What Does This Mean for EM?
Well, consider the ED as a de facto single-payer environment. Patients come to us by choice without needing to first check with their health plan (assuming they have one) to see if their ED visit is covered. We see them without asking them to pay in advance for their ED services, and their care is not predicated on their job, income, or insurance coverage. As emergency physicians, we have more autonomy than our primary care colleagues in terms of making diagnostic and therapeutic decisions without the nonsense of “pre-authorization” or other interference from an insurer who is interested only in the bottom line. While it’s nice to be able to make medical decisions without checking on insurance status, it would be even nicer if we actually got paid for every ED patient treated. Private insurance companies simply have no incentive – in fact, it’s not at all consistent with their business model – to pay for EMTALA-mandated services provided by out-of-network emergency physicians.

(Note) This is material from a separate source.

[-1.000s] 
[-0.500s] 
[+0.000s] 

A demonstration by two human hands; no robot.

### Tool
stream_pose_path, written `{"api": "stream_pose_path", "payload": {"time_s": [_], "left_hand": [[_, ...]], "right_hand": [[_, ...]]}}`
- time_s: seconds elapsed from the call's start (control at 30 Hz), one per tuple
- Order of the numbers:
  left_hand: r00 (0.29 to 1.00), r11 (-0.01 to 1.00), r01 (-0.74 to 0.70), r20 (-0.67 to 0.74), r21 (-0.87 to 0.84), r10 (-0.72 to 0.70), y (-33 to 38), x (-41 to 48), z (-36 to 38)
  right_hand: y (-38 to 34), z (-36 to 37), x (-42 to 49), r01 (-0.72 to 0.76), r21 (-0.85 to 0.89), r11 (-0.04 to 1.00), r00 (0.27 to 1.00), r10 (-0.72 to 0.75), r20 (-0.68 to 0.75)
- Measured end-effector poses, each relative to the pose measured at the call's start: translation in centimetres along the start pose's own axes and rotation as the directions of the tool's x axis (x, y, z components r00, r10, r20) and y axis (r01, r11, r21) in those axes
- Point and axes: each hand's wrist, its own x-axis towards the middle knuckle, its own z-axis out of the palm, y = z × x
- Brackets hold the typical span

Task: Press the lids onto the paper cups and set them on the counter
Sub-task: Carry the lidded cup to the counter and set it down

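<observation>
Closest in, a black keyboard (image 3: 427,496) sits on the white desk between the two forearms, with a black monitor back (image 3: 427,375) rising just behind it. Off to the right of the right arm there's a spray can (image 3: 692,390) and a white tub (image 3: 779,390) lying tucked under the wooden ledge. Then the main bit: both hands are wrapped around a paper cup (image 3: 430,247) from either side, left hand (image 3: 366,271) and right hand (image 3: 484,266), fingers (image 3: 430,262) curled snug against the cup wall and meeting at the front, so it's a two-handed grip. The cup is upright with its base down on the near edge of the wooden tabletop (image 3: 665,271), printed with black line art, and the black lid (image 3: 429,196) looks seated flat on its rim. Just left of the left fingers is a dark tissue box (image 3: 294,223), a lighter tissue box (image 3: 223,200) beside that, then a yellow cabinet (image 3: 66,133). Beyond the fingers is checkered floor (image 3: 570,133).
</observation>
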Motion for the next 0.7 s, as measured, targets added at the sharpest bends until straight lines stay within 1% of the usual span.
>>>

Looking again to Medicare as a single-payer model, consider how we emergency physicians interact with Medicare vs. private insurers. In 29 years of practice, I have never had to seek permission from a CMS official to admit a fee-for-service Medicare patient, have never had a consultant refuse a referral for a Medicare beneficiary, and have never had a pharmacist call me to say the prescription for my Medicare patient was not covered by the formulary. This is not true for some of my patients in managed care plans, including those who were sick enough to be admitted but had to be transferred because my hospital (which the patients self-selected) did not participate in their plan.
Single-payer is the only remaining option to simultaneously and synergistically expand access, control costs, preserve choice, and reduce disparities. There is simply no other efficient and constitutionally safe way to do this. Any other proposals are nothing more than tinkering around the edges and based on blind faith that some kind of future financial salvation will somehow save us from the impending health care meltdown. A single-payer, improved Medicare-for-All program would overhaul our dysfunctional health care financing system so that it works best for patients – and for physicians.
Dr. Mitchiner is an emergency physician in Ann Arbor, Mich., a former president of the Washtenaw County (Mich.) Medical Society, and a member of Physicians for a National Health Program.